There is "zero" chance the Dodgers' owners would surrender control of the team in the deal, said the person, who spoke on condition of anonymity because the talks have not been confirmed publicly. The person said the talks were "progressing" but otherwise declined to characterize how advanced the negotiations might be or handicap the chances of reaching a deal.
None of the Dodgers' five individual investors — controlling owner
Guggenheim Baseball Management bought the Dodgers for $2.15 billion in 2012. It is possible the funds from the sale of a minority stake could help repay the $1.2-billion portion taken from Guggenheim Partners insurance funds controlled by Walter, or could provide additional capital for club operations.
The Dodgers' player payroll next season is an estimated $263 million, according to Yahoo Sports — more than $50 million higher than the team with the second-highest payroll, the New York Yankees.

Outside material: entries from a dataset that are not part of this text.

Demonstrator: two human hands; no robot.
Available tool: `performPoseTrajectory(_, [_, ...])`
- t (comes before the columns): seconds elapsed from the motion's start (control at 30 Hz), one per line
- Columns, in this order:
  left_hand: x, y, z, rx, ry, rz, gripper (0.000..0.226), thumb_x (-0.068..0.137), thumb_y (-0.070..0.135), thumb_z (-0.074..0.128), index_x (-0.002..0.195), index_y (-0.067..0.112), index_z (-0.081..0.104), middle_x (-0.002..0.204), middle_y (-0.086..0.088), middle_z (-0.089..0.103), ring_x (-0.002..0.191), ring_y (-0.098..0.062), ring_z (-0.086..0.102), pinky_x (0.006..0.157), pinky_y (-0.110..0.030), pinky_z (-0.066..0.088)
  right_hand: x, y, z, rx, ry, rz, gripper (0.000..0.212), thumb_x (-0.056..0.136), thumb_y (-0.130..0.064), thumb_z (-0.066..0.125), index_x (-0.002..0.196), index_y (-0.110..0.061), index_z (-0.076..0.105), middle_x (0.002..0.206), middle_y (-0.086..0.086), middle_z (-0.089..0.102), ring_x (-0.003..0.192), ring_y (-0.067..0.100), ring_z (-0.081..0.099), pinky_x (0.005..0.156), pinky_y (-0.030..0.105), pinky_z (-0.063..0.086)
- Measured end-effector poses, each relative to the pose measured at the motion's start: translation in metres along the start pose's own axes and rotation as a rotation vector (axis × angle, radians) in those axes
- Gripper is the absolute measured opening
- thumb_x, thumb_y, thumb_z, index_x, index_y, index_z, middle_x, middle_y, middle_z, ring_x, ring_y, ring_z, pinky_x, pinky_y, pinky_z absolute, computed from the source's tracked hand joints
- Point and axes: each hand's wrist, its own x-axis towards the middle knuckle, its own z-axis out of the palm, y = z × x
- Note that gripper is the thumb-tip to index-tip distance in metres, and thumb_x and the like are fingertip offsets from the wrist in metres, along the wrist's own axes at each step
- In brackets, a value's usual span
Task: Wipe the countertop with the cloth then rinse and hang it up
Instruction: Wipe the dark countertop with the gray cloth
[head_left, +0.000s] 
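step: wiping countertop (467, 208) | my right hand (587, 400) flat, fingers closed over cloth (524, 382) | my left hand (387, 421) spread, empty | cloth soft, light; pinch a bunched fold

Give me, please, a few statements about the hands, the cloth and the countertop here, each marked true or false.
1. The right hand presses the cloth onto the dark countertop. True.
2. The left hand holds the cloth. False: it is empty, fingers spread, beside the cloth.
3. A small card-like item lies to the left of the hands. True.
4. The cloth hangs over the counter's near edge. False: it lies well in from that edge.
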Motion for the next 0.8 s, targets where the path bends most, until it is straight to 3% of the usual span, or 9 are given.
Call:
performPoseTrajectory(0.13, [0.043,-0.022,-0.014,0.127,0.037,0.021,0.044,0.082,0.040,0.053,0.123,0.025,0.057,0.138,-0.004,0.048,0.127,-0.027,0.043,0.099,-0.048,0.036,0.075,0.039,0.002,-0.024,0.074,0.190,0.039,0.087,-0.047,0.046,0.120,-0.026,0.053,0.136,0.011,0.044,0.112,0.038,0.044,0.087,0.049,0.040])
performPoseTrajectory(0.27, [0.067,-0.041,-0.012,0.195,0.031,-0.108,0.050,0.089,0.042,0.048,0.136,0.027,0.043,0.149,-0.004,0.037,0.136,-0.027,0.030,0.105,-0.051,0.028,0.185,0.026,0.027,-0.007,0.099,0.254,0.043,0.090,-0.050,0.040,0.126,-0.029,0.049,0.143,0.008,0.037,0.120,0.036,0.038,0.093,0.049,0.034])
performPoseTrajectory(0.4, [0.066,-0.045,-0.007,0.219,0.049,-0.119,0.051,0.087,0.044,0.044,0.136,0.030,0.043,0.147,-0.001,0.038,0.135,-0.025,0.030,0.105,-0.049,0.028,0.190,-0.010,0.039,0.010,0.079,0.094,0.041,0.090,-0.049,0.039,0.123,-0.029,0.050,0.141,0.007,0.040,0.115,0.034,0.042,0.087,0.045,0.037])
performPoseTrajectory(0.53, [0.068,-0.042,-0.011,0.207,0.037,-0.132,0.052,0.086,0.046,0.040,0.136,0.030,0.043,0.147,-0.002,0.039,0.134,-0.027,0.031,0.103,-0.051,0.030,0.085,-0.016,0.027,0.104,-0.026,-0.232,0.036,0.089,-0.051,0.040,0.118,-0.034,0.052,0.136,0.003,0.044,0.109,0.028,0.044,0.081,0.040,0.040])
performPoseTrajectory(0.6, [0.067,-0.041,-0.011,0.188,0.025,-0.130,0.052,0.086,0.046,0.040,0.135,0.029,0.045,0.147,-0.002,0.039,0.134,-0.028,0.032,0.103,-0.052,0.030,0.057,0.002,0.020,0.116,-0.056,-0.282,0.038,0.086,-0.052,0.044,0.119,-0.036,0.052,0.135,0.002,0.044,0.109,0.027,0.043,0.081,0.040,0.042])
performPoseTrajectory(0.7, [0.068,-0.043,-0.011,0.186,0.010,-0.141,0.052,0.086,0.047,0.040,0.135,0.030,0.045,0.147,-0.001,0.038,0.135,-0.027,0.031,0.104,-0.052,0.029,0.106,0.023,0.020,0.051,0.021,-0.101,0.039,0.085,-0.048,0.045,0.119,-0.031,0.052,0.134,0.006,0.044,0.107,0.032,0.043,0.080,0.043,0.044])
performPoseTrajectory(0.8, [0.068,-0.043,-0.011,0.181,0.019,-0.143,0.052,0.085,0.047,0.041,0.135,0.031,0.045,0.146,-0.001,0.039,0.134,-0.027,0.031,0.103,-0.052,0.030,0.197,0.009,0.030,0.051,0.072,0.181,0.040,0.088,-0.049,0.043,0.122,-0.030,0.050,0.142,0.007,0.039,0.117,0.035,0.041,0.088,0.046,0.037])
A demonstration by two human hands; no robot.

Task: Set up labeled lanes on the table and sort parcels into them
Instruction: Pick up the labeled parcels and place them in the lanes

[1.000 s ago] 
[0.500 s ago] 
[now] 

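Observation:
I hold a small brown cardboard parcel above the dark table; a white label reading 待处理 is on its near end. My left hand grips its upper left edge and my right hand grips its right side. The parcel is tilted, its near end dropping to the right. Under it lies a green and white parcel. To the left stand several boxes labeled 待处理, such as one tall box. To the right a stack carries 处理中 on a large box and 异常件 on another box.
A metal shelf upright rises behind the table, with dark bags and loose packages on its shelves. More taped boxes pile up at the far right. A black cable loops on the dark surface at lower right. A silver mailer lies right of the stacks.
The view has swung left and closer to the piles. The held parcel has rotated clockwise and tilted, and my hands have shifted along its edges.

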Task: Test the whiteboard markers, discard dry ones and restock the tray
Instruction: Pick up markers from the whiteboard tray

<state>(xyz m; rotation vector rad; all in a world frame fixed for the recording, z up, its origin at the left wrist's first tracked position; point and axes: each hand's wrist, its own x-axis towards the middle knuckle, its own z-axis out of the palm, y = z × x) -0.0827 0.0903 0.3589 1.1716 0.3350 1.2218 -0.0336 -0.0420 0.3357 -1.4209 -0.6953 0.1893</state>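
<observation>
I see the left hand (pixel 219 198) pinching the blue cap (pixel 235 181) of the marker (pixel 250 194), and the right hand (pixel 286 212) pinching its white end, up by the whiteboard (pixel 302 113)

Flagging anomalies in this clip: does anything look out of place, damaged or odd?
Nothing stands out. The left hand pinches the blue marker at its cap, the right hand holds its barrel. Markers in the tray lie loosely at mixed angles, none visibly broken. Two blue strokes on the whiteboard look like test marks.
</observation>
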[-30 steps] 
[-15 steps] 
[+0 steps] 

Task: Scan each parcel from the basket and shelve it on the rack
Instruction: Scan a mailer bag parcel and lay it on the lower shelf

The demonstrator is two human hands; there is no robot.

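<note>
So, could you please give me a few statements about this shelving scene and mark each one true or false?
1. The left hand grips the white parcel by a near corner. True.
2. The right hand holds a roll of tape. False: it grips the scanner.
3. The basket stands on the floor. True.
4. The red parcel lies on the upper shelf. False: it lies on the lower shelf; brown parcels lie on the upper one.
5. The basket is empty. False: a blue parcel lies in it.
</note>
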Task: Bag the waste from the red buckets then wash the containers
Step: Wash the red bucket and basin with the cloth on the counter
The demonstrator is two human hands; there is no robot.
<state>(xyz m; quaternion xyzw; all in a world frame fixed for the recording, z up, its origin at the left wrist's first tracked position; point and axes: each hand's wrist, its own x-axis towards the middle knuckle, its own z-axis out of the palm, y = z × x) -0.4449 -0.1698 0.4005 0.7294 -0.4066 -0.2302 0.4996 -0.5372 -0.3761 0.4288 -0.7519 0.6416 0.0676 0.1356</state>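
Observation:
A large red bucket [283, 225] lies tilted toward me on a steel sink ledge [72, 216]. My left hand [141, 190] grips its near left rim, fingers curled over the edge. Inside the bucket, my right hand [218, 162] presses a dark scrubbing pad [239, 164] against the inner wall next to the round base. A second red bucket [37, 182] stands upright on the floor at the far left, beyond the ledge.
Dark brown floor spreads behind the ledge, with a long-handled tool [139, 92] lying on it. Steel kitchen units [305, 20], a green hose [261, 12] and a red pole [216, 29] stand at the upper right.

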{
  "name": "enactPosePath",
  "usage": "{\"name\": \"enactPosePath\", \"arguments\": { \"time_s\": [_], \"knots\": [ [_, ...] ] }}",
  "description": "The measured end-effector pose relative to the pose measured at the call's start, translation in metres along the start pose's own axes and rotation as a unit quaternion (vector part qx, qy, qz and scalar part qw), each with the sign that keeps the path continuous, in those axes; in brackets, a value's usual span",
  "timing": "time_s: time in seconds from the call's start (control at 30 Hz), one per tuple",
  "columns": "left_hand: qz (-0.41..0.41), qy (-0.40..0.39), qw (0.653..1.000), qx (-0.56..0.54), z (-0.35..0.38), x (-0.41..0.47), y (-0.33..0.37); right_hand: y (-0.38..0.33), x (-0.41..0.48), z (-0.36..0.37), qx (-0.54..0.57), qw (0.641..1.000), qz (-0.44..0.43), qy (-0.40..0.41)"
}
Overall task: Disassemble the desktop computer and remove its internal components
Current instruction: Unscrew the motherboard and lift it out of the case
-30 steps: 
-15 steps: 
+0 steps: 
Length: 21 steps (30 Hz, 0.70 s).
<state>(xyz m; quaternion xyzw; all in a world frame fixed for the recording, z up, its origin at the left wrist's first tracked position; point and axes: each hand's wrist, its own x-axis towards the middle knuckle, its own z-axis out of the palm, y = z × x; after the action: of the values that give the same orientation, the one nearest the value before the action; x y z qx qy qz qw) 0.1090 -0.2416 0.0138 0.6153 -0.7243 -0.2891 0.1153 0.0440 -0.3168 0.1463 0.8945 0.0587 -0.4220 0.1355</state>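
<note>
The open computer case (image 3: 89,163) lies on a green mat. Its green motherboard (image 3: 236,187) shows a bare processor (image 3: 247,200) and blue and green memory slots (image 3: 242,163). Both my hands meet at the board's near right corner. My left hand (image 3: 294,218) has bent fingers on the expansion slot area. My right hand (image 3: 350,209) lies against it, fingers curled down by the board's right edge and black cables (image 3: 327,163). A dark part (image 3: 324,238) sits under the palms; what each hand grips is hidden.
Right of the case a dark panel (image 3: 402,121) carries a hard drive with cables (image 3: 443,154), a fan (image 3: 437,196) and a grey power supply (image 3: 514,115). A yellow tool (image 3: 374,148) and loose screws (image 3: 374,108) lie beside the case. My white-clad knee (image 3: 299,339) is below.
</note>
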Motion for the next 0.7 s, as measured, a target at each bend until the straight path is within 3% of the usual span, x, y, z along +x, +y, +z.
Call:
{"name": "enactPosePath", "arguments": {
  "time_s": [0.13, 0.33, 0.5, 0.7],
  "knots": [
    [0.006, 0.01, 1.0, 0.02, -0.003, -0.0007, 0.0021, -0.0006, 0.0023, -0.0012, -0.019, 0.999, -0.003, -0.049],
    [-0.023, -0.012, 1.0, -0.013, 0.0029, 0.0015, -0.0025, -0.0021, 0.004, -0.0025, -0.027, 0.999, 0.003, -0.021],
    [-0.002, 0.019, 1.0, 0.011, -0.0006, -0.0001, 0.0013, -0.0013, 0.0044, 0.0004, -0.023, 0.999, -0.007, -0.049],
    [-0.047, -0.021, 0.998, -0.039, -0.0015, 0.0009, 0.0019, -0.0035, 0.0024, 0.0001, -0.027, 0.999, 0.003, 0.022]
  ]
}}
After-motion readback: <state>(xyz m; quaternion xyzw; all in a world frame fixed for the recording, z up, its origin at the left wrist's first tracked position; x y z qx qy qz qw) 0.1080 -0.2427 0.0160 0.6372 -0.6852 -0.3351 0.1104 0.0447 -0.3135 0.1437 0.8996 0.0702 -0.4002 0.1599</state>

The Korea Joongang Daily, one of two South Korean newspapers that first reported the talks, said the investment group hoped to buy 20% of the Dodgers for about $370 million, which would value the Dodgers at $1.85 billion. Boehly told the Los Angeles Times in December 2012 that Guggenheim Baseball valued the Dodgers at $3 billion.
Boehly also told The Times then that Guggenheim Baseball had discussed ownership investments by what he called a "strategic partner" from Mexico and/or South Korea. Those talks did not result in any deals.
The Dodgers are "probably the most popular MLB club among Koreans," the Joongang Daily said, largely because of the two star South Korean pitchers to play for them, Chan Ho Park and Hyun-jin Ryu.
Any party joining the Dodgers' ownership group would have to be approved by Major League Baseball. The league does not prohibit foreign investors. A league spokesman declined to comment Thursday, referring questions to the Dodgers.
Walter did not respond to a message. Dodgers President Stan Kasten declined to confirm whether the team was in talks about the sale of a minority stake and declined to discuss why such a move would be considered.
"People talk to us all the time about all sorts of things," Kasten said. "We never publicly discuss any of it."
A high-ranking major league official said he was unaware of the talks but said he would be surprised if a group would consider making such a large investment without any path toward control of the team.
"I think that would be unlikely at those numbers," the official said. "It's such a big bet. You're basing everything on the management capabilities of people you don't know at all."